About this exercise
The lines from the beginning of the records below through the one holding "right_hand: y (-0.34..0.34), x" are to be copied exactly; leave the pictures out.

Recorded information
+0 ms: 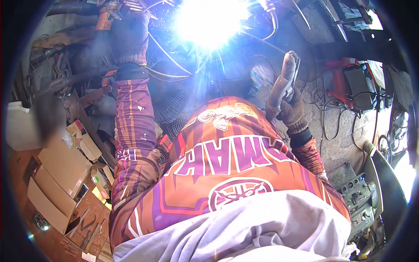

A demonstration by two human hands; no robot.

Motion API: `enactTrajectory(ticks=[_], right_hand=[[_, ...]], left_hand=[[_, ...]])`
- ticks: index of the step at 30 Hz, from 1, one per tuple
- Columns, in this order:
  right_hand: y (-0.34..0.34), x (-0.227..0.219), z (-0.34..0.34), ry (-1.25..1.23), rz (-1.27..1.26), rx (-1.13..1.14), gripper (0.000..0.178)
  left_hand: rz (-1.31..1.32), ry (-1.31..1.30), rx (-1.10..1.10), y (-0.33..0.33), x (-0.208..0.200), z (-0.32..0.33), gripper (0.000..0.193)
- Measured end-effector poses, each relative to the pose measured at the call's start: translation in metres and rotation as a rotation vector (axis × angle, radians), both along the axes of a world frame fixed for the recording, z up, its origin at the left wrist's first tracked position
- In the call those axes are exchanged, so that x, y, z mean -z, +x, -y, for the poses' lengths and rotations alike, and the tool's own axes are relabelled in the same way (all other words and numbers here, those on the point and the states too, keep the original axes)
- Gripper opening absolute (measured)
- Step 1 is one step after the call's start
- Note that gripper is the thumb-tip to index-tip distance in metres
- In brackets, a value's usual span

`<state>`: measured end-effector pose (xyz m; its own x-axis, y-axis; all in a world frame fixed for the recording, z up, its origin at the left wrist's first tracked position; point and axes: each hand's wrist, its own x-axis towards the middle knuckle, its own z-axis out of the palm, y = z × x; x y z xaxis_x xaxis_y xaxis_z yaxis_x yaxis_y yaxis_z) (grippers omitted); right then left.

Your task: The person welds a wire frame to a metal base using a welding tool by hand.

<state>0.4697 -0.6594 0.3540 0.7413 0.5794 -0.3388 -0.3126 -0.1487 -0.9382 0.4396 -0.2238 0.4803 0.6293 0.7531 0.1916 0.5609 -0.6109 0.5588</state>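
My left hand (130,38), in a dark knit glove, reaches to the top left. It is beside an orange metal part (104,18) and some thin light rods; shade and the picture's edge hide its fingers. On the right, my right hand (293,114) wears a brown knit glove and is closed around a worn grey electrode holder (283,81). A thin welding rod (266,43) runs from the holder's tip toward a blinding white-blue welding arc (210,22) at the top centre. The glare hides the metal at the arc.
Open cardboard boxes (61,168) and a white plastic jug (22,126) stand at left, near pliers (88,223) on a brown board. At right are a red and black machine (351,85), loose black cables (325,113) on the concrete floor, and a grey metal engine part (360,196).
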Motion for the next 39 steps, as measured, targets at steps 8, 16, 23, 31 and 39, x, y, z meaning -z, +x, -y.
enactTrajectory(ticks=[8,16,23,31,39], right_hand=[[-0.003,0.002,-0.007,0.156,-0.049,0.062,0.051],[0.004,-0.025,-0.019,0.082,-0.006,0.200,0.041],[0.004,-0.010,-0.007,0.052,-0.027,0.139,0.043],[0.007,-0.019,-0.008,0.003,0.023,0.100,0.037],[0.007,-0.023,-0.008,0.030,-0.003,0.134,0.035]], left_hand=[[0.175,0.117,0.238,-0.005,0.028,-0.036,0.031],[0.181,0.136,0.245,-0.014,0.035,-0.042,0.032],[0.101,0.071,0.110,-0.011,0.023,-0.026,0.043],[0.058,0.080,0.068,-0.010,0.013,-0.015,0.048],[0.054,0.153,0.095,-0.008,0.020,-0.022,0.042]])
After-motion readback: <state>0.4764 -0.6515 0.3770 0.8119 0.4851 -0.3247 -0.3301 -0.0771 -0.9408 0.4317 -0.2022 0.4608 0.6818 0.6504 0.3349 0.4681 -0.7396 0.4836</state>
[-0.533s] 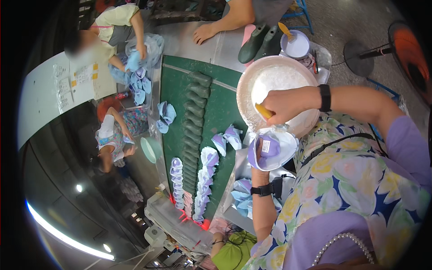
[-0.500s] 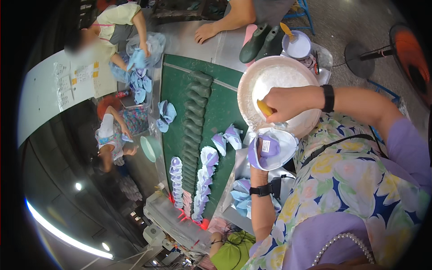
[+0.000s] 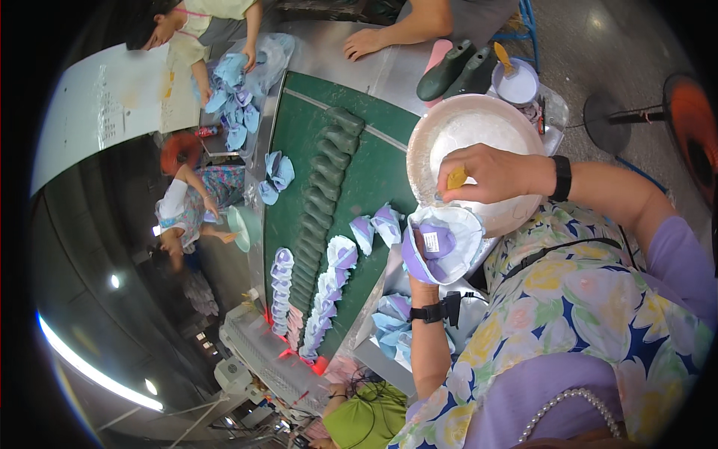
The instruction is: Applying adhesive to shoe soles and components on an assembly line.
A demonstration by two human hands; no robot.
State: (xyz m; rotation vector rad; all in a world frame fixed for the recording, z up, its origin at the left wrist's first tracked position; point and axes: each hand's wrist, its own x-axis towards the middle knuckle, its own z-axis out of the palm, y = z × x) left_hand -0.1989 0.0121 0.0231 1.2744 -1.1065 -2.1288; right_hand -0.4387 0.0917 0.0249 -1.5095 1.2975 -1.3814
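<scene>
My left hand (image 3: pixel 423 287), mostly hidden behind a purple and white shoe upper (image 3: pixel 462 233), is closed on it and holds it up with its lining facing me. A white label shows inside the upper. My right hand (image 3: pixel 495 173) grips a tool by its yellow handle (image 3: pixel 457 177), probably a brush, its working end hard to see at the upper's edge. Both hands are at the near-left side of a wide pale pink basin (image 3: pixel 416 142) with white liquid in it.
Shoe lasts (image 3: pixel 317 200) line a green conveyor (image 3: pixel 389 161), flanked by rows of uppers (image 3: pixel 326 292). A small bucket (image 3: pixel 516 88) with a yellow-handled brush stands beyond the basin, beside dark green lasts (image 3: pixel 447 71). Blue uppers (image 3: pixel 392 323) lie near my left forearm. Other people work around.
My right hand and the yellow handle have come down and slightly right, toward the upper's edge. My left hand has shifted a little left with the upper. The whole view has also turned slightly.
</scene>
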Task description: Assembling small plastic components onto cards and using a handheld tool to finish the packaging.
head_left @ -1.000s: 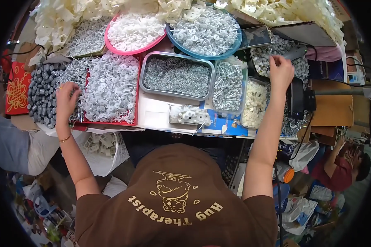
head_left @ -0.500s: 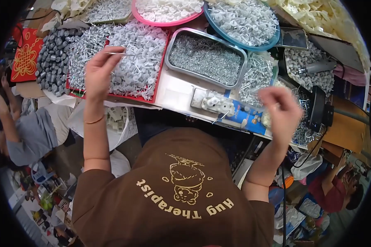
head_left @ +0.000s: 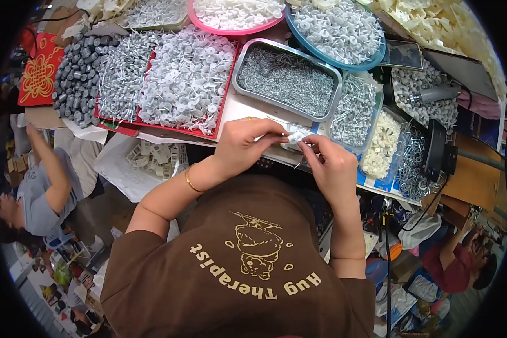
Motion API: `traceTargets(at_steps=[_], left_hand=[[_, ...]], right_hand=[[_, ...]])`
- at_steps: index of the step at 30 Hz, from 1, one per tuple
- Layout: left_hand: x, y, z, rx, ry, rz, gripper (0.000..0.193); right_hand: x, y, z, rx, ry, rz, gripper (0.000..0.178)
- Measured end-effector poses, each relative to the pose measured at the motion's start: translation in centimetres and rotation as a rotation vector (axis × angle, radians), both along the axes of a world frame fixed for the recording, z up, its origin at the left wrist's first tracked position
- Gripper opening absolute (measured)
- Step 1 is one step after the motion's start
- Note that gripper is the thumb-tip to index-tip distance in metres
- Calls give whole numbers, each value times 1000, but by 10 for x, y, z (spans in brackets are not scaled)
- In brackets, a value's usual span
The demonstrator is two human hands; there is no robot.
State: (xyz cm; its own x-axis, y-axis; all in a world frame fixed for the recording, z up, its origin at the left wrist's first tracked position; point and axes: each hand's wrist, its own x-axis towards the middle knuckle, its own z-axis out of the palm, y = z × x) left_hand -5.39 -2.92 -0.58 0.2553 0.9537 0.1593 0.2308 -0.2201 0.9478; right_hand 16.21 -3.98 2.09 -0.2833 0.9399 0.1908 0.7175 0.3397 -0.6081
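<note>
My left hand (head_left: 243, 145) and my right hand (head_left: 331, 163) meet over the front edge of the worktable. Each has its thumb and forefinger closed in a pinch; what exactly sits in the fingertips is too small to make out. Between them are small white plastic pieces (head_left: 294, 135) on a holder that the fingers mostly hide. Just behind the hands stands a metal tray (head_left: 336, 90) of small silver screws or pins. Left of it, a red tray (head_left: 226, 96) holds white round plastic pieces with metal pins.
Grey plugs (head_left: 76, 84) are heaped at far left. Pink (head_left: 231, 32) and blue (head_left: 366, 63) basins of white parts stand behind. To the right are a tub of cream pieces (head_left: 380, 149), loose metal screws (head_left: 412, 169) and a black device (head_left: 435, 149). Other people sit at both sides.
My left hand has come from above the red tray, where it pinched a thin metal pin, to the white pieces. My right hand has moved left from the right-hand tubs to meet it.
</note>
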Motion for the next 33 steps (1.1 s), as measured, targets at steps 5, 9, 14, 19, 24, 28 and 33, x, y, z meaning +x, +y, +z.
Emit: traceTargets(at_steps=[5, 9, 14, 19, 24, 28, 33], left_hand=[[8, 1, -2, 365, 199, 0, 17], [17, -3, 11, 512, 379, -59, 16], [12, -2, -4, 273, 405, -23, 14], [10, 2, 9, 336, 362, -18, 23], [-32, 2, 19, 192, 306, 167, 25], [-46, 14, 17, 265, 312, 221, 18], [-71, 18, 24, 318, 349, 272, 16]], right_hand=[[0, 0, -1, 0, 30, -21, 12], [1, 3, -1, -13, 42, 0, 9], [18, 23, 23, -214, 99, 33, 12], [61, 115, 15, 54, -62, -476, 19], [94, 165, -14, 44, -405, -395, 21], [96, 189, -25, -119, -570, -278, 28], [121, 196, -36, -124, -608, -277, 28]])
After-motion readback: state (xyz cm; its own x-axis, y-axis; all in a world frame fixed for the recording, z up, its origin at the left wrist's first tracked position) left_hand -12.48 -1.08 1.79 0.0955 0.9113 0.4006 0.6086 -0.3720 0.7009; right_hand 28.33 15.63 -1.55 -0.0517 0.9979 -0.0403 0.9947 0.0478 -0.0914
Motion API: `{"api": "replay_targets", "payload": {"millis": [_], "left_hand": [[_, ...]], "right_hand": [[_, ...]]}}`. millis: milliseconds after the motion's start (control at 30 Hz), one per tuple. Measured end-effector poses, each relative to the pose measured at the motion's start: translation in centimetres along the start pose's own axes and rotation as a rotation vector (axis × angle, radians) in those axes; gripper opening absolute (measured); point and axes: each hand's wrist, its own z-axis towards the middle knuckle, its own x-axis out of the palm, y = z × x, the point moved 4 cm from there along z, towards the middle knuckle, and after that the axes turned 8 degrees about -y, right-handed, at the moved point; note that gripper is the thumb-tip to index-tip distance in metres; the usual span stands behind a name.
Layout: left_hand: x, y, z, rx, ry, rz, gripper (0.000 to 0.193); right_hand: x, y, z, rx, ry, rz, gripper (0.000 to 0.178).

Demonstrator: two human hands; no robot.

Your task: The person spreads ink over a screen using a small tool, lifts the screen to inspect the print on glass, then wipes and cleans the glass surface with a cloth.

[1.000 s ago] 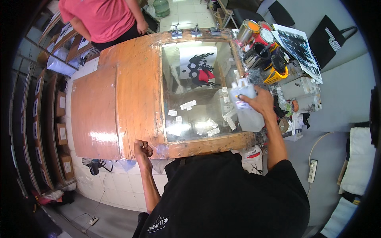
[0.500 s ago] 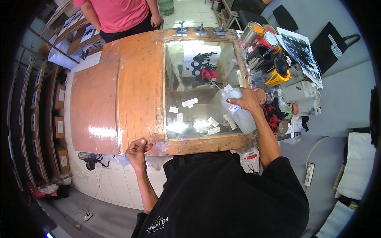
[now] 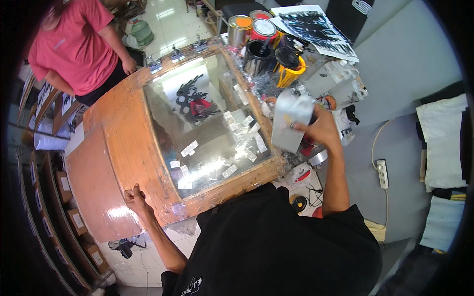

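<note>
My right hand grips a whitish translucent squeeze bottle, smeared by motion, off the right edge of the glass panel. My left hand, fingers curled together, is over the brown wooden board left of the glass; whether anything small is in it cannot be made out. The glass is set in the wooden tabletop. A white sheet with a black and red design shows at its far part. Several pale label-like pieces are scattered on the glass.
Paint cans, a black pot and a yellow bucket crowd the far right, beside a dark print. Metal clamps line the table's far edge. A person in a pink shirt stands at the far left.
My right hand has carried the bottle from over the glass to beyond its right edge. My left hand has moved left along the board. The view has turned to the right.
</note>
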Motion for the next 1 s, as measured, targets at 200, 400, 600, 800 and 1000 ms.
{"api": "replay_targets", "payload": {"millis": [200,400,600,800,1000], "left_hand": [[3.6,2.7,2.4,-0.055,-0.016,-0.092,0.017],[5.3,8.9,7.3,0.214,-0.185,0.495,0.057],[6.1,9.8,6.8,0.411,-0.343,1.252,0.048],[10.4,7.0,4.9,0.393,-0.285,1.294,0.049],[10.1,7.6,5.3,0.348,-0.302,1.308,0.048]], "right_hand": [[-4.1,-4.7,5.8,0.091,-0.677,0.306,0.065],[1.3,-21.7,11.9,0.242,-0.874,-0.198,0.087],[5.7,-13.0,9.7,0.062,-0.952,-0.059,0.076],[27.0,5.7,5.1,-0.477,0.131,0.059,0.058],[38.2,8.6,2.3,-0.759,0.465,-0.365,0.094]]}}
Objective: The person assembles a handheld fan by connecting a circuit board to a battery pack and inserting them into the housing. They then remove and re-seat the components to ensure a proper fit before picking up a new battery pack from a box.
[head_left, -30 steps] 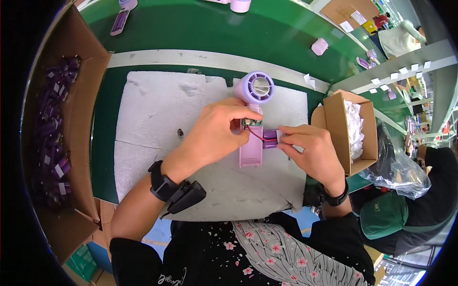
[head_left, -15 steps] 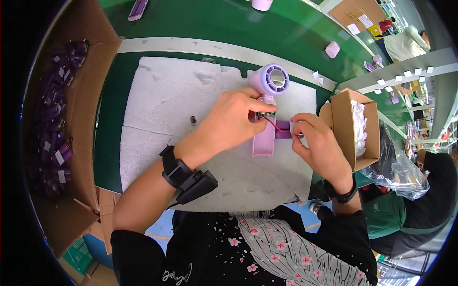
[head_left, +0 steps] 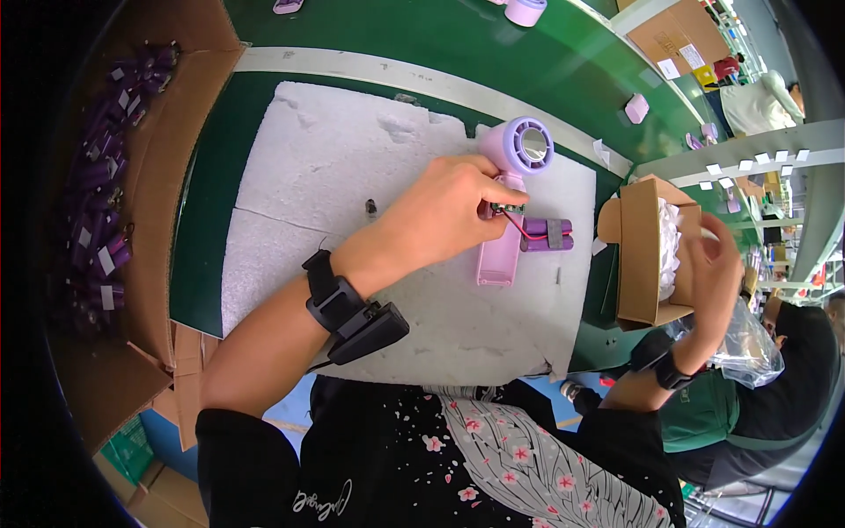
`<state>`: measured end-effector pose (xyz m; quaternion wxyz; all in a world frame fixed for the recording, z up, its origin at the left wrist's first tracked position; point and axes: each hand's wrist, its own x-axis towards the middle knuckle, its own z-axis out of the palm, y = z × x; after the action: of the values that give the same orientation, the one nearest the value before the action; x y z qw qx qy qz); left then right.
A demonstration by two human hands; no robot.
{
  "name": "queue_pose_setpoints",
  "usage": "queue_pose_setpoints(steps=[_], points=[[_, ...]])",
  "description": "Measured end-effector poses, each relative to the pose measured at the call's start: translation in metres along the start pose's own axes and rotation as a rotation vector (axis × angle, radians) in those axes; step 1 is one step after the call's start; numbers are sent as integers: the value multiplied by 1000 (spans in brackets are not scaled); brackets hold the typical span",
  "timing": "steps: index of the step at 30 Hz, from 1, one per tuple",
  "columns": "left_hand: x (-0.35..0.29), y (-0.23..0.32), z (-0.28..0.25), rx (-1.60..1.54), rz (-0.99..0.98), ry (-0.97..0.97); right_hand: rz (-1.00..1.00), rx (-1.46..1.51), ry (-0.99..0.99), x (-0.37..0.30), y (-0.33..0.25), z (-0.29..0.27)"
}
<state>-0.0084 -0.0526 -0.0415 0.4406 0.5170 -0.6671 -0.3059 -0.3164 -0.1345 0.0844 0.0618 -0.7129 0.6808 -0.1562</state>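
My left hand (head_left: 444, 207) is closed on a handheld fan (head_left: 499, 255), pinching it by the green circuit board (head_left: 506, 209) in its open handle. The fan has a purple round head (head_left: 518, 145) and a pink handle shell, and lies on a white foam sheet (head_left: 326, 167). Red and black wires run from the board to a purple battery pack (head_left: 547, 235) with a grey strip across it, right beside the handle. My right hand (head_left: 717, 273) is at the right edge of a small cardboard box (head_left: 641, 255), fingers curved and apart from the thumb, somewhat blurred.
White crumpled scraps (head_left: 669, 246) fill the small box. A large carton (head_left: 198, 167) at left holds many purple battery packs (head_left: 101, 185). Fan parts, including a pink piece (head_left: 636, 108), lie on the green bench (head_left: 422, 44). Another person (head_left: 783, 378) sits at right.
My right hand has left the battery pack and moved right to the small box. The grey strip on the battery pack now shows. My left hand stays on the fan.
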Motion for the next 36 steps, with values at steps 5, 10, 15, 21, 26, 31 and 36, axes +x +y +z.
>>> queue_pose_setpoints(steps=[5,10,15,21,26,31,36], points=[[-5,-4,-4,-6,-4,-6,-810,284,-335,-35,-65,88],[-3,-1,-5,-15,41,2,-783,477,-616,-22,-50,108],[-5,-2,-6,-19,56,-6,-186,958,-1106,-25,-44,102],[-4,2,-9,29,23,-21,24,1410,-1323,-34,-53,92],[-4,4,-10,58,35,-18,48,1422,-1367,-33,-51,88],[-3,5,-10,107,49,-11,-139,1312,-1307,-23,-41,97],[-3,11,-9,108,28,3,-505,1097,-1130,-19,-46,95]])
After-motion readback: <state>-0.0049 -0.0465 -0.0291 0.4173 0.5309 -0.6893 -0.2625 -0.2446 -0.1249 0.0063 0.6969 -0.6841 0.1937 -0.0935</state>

Reply to the task
+0 ms: 

A demonstration by two human hands; no robot.

Motion API: `enactTrajectory(ticks=[_], right_hand=[[_, ...]], left_hand=[[_, ...]])`
- ticks: index of the step at 30 Hz, from 1, one per tuple
- Columns, in this order:
  right_hand: y (-0.34..0.34), x (-0.227..0.219), z (-0.34..0.34), ry (-1.25..1.23), rz (-1.27..1.26), rx (-1.13..1.14), gripper (0.000..0.178)

What came before makes up the full response.